> **Directions**: The whole listing below must be repeated exactly.

■ ■ ■ ■ ■ ■ ■

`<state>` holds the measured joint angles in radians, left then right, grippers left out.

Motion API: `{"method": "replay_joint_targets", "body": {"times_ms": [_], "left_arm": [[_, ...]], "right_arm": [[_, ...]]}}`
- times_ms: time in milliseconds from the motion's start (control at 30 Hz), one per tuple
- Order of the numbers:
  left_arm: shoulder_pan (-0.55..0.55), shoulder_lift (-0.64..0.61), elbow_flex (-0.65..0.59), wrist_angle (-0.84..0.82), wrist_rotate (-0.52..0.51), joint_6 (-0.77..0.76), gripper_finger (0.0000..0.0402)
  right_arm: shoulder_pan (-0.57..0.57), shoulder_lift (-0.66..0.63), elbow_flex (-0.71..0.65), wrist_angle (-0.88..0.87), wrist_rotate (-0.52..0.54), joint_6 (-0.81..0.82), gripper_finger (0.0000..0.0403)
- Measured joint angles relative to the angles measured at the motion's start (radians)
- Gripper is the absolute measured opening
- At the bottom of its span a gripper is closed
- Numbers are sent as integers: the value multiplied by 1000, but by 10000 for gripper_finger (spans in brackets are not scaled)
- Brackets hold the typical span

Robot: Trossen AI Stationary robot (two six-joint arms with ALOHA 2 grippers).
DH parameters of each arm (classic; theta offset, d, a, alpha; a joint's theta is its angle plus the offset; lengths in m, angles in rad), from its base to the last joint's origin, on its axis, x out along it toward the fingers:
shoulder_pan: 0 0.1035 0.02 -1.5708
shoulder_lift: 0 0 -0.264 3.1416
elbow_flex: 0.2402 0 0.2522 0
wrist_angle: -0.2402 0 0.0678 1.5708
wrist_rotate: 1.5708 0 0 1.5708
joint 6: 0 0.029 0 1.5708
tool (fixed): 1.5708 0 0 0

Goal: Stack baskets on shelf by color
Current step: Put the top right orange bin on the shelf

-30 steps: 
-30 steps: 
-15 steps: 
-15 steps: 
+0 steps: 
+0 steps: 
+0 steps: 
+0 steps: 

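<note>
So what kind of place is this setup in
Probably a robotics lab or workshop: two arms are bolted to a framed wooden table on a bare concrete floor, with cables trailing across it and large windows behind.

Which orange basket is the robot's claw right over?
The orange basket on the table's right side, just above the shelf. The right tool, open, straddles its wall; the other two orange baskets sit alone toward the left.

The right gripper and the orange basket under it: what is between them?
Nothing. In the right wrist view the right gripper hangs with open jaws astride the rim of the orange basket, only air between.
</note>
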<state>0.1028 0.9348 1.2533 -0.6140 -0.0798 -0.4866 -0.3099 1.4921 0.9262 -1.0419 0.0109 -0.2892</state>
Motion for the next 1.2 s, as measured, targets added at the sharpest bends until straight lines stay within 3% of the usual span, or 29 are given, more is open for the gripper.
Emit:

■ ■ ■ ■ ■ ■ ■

> **Reply to the task**:
`<state>` holds the measured joint angles in radians, left then right, grippers left out.

Motion API: `{"method": "replay_joint_targets", "body": {"times_ms": [_], "left_arm": [[_, ...]], "right_arm": [[_, ...]]}}`
- times_ms: time in milliseconds from the motion's start (control at 30 Hz), one per tuple
- Order of the numbers:
  left_arm: shoulder_pan (-0.55..0.55), shoulder_lift (-0.64..0.61), elbow_flex (-0.65..0.59), wrist_angle (-0.84..0.82), wrist_rotate (-0.52..0.51), joint_6 (-0.77..0.76), gripper_finger (0.0000..0.0402)
  right_arm: shoulder_pan (-0.57..0.57), shoulder_lift (-0.66..0.63), elbow_flex (-0.71..0.65), wrist_angle (-0.88..0.87), wrist_rotate (-0.52..0.54), joint_6 (-0.81..0.82), gripper_finger (0.0000..0.0403)
- Measured joint angles relative to the angles measured at the motion's start (radians)
- Gripper is the absolute measured opening
- At the bottom of its span a gripper is closed
- Numbers are sent as integers: the value multiplied by 1000, but by 10000 for gripper_finger (spans in brackets are not scaled)
- Brackets hold the typical span

Robot: Trossen AI Stationary robot (two six-joint arms with ALOHA 2 grippers).
DH parameters of each arm (classic; theta offset, d, a, alpha; a joint's theta is its angle plus the offset; lengths in m, angles in rad), from its base to the last joint's origin, on its axis, x out along it toward the fingers:
shoulder_pan: 0 0.1035 0.02 -1.5708
shoulder_lift: 0 0 -0.264 3.1416
elbow_flex: 0.2402 0 0.2522 0
wrist_angle: -0.2402 0 0.0678 1.5708
wrist_rotate: 1.5708 0 0 1.5708
joint 6: 0 0.029 0 1.5708
tool (fixed): 1.5708 0 0 0

Goal: Stack baskets on shelf by color
Current step: Put the top right orange bin on the shelf

-30 steps: 
-30 steps: 
-15 steps: 
-15 steps: 
+0 steps: 
+0 steps: 
+0 steps: 
+0 steps: 

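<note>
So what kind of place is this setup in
Probably a robotics lab or workshop: two arms are bolted to a framed wooden table on a bare concrete floor, with cables trailing across it and large windows behind.

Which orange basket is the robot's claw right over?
The orange basket on the table's right side, just above the shelf. The right tool, open, straddles its wall; the other two orange baskets sit alone toward the left.

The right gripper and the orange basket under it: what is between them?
Nothing. In the right wrist view the right gripper hangs with open jaws astride the rim of the orange basket, only air between.
</note>
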<state>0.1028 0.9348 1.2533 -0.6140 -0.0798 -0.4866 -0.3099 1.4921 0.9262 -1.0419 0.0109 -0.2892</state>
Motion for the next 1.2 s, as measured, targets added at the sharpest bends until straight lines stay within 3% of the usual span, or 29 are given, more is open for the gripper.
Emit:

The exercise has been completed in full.